__Task requirements__. The entries below are to be copied exactly, with every picture left out.

+===+

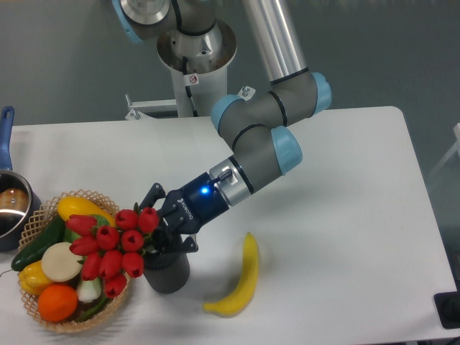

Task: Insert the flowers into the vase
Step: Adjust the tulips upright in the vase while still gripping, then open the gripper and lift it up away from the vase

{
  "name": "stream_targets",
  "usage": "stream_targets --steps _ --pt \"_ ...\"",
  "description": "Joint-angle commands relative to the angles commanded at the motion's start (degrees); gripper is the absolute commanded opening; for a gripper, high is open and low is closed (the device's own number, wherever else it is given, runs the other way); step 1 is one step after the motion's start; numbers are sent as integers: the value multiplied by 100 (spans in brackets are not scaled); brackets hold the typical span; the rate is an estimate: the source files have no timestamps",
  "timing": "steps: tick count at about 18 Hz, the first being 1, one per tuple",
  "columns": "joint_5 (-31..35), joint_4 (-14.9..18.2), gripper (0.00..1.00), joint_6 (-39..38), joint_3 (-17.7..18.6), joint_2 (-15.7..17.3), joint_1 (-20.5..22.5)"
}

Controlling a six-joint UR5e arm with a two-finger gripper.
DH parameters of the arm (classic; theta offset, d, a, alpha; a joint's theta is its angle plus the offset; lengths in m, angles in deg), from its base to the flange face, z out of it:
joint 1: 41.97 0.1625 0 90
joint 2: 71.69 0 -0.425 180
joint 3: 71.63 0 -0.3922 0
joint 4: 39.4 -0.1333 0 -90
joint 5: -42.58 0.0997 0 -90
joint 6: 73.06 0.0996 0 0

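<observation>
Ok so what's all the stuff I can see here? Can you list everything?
flowers: one bunch, red buds, at the vase top, leaning over the basket
vase: one, dark grey, front left of table
basket: one, tan wicker, front left, holding vegetables and fruit
banana: one, yellow, right of the vase
pot: one, dark with blue handle, left edge
table: one, white
gripper: one, black, at the flower stems above the vase
arm: one, grey and blue

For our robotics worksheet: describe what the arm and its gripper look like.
The arm is silver tubing with grey joints capped in light blue. Its wrist shows a lit blue light. The gripper is black with small white lettering and dark linked fingers.
</observation>
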Motion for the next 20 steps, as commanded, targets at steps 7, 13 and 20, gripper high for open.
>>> stream_targets --steps 7,13,20 --pt "9 -9 84 88 44 9 61" --pt "79 0 100 88 9 35 70" --pt "806 26 100 97 -158 395 281"
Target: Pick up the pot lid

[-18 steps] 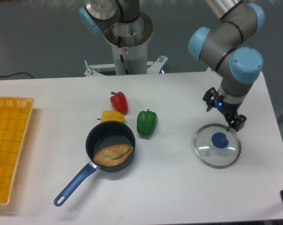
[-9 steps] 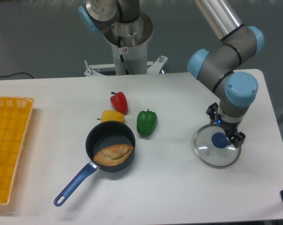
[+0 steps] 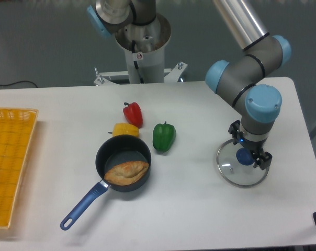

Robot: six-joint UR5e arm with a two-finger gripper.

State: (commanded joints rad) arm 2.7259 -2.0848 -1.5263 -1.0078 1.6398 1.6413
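Note:
The gripper [image 3: 249,146] is open, its two dark fingertips spread to the upper left and lower right of the lid's blue knob [image 3: 245,157]. Nothing is held between them. Below it the round, clear pot lid [image 3: 235,174] lies on the right side of the table, knob upward. The fingers overlap the lid's upper and right parts in this view; whether they touch it cannot be told.
A black pan [image 3: 115,151] with a brown bread-like piece and a blue handle sits left of centre. Behind it are a yellow pepper [image 3: 125,130] and a red pepper [image 3: 133,114]. A green pepper [image 3: 164,137] lies right of the pan. A yellow crate [image 3: 9,167] stands far left.
The gripper has come down toward the lid, and its open fingers are now at either side of the blue knob in view. The lid has not moved.

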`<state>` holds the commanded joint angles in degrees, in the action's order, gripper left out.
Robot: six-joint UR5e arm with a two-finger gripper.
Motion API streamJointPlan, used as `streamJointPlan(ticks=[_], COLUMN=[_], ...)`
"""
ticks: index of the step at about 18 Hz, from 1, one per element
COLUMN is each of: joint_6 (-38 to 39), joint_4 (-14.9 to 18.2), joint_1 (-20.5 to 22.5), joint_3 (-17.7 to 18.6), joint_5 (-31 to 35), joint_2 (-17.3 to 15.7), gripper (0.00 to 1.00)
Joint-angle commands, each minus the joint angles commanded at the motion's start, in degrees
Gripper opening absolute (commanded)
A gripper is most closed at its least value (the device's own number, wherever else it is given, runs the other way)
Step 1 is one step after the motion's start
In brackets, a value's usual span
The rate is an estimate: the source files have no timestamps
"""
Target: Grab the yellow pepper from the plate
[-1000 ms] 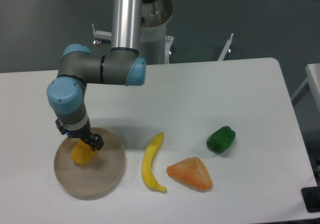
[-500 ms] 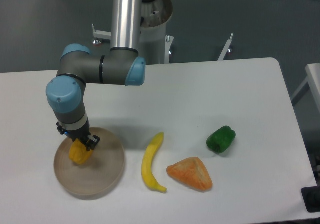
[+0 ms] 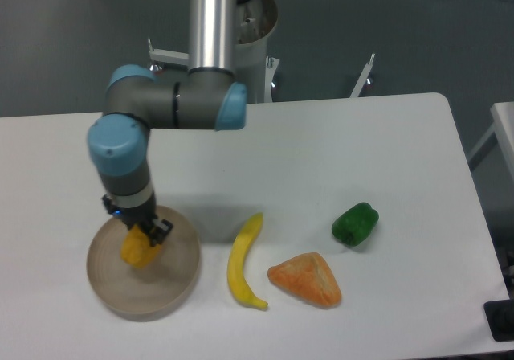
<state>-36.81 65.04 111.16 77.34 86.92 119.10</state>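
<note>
The yellow pepper is a small yellow-orange lump over the middle of the round tan plate at the table's front left. My gripper points straight down from the arm's blue-capped wrist and is shut on the pepper's top. Its dark fingers flank the pepper, and the wrist hides the pepper's stem. I cannot tell whether the pepper still touches the plate.
A long curved yellow banana lies just right of the plate. An orange triangular lump sits beside it, and a green pepper lies further right. The arm's base column stands at the table's back edge.
The arm's wrist and gripper have shifted slightly right, carrying the pepper with them from the plate's left part toward its middle. The other objects have not moved.
</note>
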Motion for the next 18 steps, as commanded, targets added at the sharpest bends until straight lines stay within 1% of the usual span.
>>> streamJointPlan(ticks=[1, 3, 6, 9, 10, 13, 18], joint_6=[-1.76, -6.50, -11.87, -17.40, -19.07, -22.42, -25.15], joint_4=[0.09, 0.44, 0.53, 3.07, 3.60, 3.61, 3.43], joint_1=[1.32, 5.27, 9.41, 13.01, 13.98, 16.97, 18.82], joint_3=[-0.17, -0.53, -0.53, -1.32, -1.49, -1.67, -1.76], joint_5=[0.00, 0.00, -0.09, -0.09, -0.09, -0.09, 0.00], joint_2=[-0.35, -1.67, -3.08, -3.43, -3.35, -3.17, -3.08], gripper=[0.36, 0.37, 0.36, 0.36, 0.36, 0.36, 0.36])
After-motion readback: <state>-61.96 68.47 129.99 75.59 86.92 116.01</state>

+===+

__Expected output__.
Task: Insert the flowers into the vase
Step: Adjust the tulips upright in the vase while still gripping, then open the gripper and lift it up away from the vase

{
  "name": "stream_targets",
  "usage": "stream_targets --steps _ --pt \"_ ...\"",
  "description": "Joint-angle commands relative to the angles commanded at the motion's start (degrees); gripper is the absolute commanded opening; for a gripper, high is open and low is closed (the device's own number, wherever else it is given, runs the other way); step 1 is one step after the motion's start; numbers are sent as integers: the value multiplied by 100 (spans in brackets are not scaled); brackets hold the typical span; the rate is an estimate: the source files have no timestamps",
  "timing": "steps: tick count at about 18 Hz, the first being 1, one per tuple",
  "columns": "joint_5 (-31..35), joint_4 (-14.9..18.2), gripper (0.00..1.00), joint_6 (-39..38), joint_3 (-17.7..18.6), joint_2 (-15.7..17.3), joint_1 (-20.5..22.5)"
}

Controlling a six-joint UR5e arm with a two-finger gripper.
DH parameters of the arm (classic; theta offset, d, a, alpha; a joint's theta is its angle plus the offset; lengths in m, angles in deg), from its base to the flange face, z out of it:
joint 1: 41.97 0.1625 0 90
joint 2: 71.69 0 -0.425 180
joint 3: 71.63 0 -0.3922 0
joint 4: 39.4 -0.1333 0 -90
joint 5: -42.58 0.0997 0 -90
joint 6: 73.06 0.0996 0 0

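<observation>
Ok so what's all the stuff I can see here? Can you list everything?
flowers: one bunch, red buds, at the vase top, leaning over the basket
vase: one, dark grey, front left of table
basket: one, tan wicker, front left, holding vegetables and fruit
banana: one, yellow, right of the vase
pot: one, dark with blue handle, left edge
table: one, white
gripper: one, black, at the flower stems above the vase
arm: one, grey and blue

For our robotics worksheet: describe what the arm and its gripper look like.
The arm is silver tubing with grey joints capped in light blue. Its wrist shows a lit blue light. The gripper is black with small white lettering and dark linked fingers.
</observation>
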Motion for the next 20 steps, as commanded, targets at steps 7, 13 and 20, gripper high for open.
>>> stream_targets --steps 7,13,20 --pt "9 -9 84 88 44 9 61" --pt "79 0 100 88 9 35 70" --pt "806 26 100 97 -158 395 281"
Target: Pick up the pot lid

[-18 steps] 
[-9 steps] 
[+0 steps] 

Robot: six-joint UR5e arm with a two-finger gripper.

State: (commanded joints rad) arm 2.7259 -2.0848 -1.5263 -1.0078 1.6398 1.6413
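Note:
The gripper [image 3: 249,146] is open, its two dark fingertips spread to the upper left and lower right of the lid's blue knob [image 3: 245,157]. Nothing is held between them. Below it the round, clear pot lid [image 3: 235,174] lies on the right side of the table, knob upward. The fingers overlap the lid's upper and right parts in this view; whether they touch it cannot be told.
A black pan [image 3: 115,151] with a brown bread-like piece and a blue handle sits left of centre. Behind it are a yellow pepper [image 3: 125,130] and a red pepper [image 3: 133,114]. A green pepper [image 3: 164,137] lies right of the pan. A yellow crate [image 3: 9,167] stands far left.
The gripper has come down toward the lid, and its open fingers are now at either side of the blue knob in view. The lid has not moved.
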
`<state>` holds the commanded joint angles in degrees, in the action's order, gripper left out.
Robot: six-joint UR5e arm with a two-finger gripper.
Motion API streamJointPlan, used as `streamJointPlan(ticks=[_], COLUMN=[_], ...)`
"""
ticks: index of the step at about 18 Hz, from 1, one per element
COLUMN is each of: joint_6 (-38 to 39), joint_4 (-14.9 to 18.2), joint_1 (-20.5 to 22.5), joint_3 (-17.7 to 18.6), joint_5 (-31 to 35), joint_2 (-17.3 to 15.7), gripper (0.00 to 1.00)
Joint-angle commands, each minus the joint angles commanded at the motion's start, in degrees
Gripper opening absolute (commanded)
A gripper is most closed at its least value (the device's own number, wherever else it is given, runs the other way)
Step 1 is one step after the motion's start
In brackets, a value's usual span
The rate is an estimate: the source files have no timestamps
"""
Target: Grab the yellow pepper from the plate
[-1000 ms] 
[-500 ms] 
[+0 ms] 
<state>-36.81 65.04 111.16 77.34 86.92 119.10</state>
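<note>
The yellow pepper is a small yellow-orange lump over the middle of the round tan plate at the table's front left. My gripper points straight down from the arm's blue-capped wrist and is shut on the pepper's top. Its dark fingers flank the pepper, and the wrist hides the pepper's stem. I cannot tell whether the pepper still touches the plate.
A long curved yellow banana lies just right of the plate. An orange triangular lump sits beside it, and a green pepper lies further right. The arm's base column stands at the table's back edge.
The arm's wrist and gripper have shifted slightly right, carrying the pepper with them from the plate's left part toward its middle. The other objects have not moved.
</note>
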Motion for the next 18 steps, as commanded, targets added at the sharpest bends until straight lines stay within 1% of the usual span.
>>> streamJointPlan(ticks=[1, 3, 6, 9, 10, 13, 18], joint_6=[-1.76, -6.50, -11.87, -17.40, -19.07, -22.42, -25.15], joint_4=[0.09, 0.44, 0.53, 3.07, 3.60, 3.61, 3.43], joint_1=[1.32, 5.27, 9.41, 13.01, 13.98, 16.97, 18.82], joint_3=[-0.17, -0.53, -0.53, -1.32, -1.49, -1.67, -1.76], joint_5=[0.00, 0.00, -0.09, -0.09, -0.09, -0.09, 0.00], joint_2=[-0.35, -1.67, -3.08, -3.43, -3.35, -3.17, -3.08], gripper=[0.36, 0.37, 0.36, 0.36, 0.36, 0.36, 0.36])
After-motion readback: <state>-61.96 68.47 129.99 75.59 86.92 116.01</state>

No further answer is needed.